Palembang – Festival Teater Sumatera (FTS) III resmi dibuka di Taman Budaya Sriwijaya, Palembang, pada 25 September 2025.
Festival ini menampilkan beragam pertunjukan teater dari berbagai kelompok seni di Sumatera.
Komunitas Seni Nan Tumpah (KSNT) mencuri perhatian dengan pertunjukan berjudul “Indomiii Rasa Rendang/Sambil Menyelam Minum Plastik.”
Pertunjukan ini sebelumnya dipresentasikan di Festival Pekan Nan Tumpah pada 24 Agustus 2025.
Sutradara KSNT, Mahatma Muhammad, menyatakan ada penyesuaian untuk memaksimalkan elemen-elemen yang ada dalam pertunjukan.

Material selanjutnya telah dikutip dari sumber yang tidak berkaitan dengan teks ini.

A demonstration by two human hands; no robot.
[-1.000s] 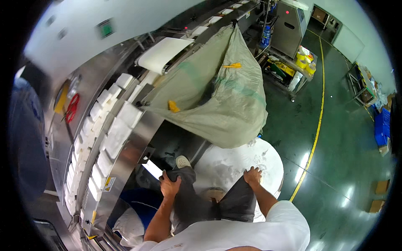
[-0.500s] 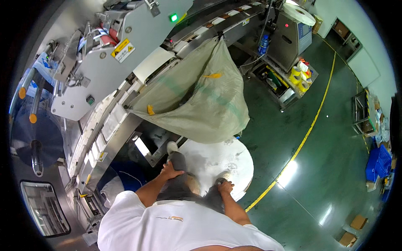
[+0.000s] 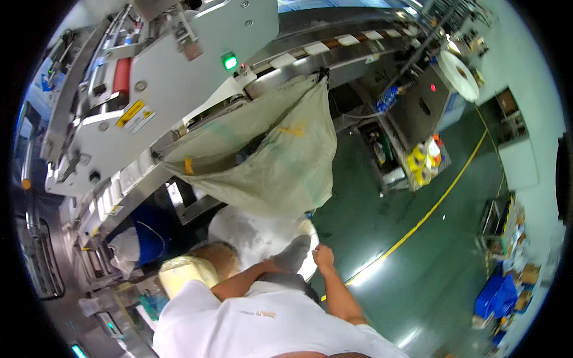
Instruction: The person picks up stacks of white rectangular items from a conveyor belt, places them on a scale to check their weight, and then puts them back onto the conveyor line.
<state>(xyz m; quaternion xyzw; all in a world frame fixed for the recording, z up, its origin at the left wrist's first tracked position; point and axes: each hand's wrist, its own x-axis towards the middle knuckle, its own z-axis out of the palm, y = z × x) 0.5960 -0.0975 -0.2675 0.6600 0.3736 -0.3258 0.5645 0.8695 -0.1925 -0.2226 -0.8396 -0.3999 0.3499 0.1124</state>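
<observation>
My left hand [image 3: 268,267] is at my grey trouser leg [image 3: 292,255]; its fingers blend into the cloth and cannot be made out. Right of that leg, my right hand [image 3: 323,256] is curled closed, with nothing seen in it, above the edge of a round white platform [image 3: 230,230]. Ahead of both hands hangs a large pale-green woven sack [image 3: 298,161], its mouth slack and partly open. Something dark shows inside, too unclear to name. The sack is attached along the side of a conveyor [image 3: 298,68].
A grey machine [image 3: 173,71] with a green lamp stands at upper left. Beside my left arm sit a yellowish wrapped block [image 3: 188,274] and a blue bin [image 3: 149,232]. A cart [image 3: 382,155] holds yellow rolls. Farther right lies a blue crate [image 3: 496,296].
My view and body have turned to the right. My right hand has come off my leg. The yellowish block and a brown round thing have come into view beside my left arm.
</observation>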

Mahatma berharap pertunjukan ini bisa lebih matang dan memenuhi ekspektasi penonton di FTS III.
FTS III kali ini mengusung tema “Pangan: Tanah,Air,dan ingatan,” yang menyoroti pentingnya keberlanjutan sumber daya alam terkait pangan.
Tema ini juga menyinggung ingatan kolektif masyarakat terhadap tradisi dan budaya makanan.
KSNT merespons tema tersebut melalui pertunjukan yang secara satir membahas fenomena makanan instan, khususnya mi instan rasa “rendang.”
Pertunjukan ini mengkritisi pergeseran tradisi memasak rendang menjadi makanan instan.
Selain itu, pertunjukan ini menggambarkan bagaimana kebijakan publik dan industri pangan menutupi krisis pangan di balik kemasan kemakmuran.
“Pertunjukan ini menyentuh isu tentang tanah, makanan, dan ingatan,” kata Mahatma.
“Kami mencoba memadukan elegi agrarian, satir pangan, dan absurditas visual untuk mengupas bagaimana krisis pangan diselesaikan dengan bungkus kemakmuran.”
“Indomiii Rasa Rendang/Sambil Menyelam Minum Plastik” juga menyoroti masalah lingkungan, dengan plastik sebagai simbol absurditas masyarakat konsumtif.Selain KSNT, FTS III juga menampilkan sembilan kelompok teater lain dari berbagai daerah di Sumatera.
FTS III juga menyelenggarakan pameran poster pertunjukan sebagai bagian dari rangkaian acara.KSNT berharap pertunjukan ini dapat mengajak masyarakat untuk lebih kritis terhadap fenomena sosial, budaya, dan lingkungan.
Selain itu, KSNT berharap pertunjukan ini dapat meningkatkan kesadaran akan pentingnya menjaga tradisi, alam, dan makanan.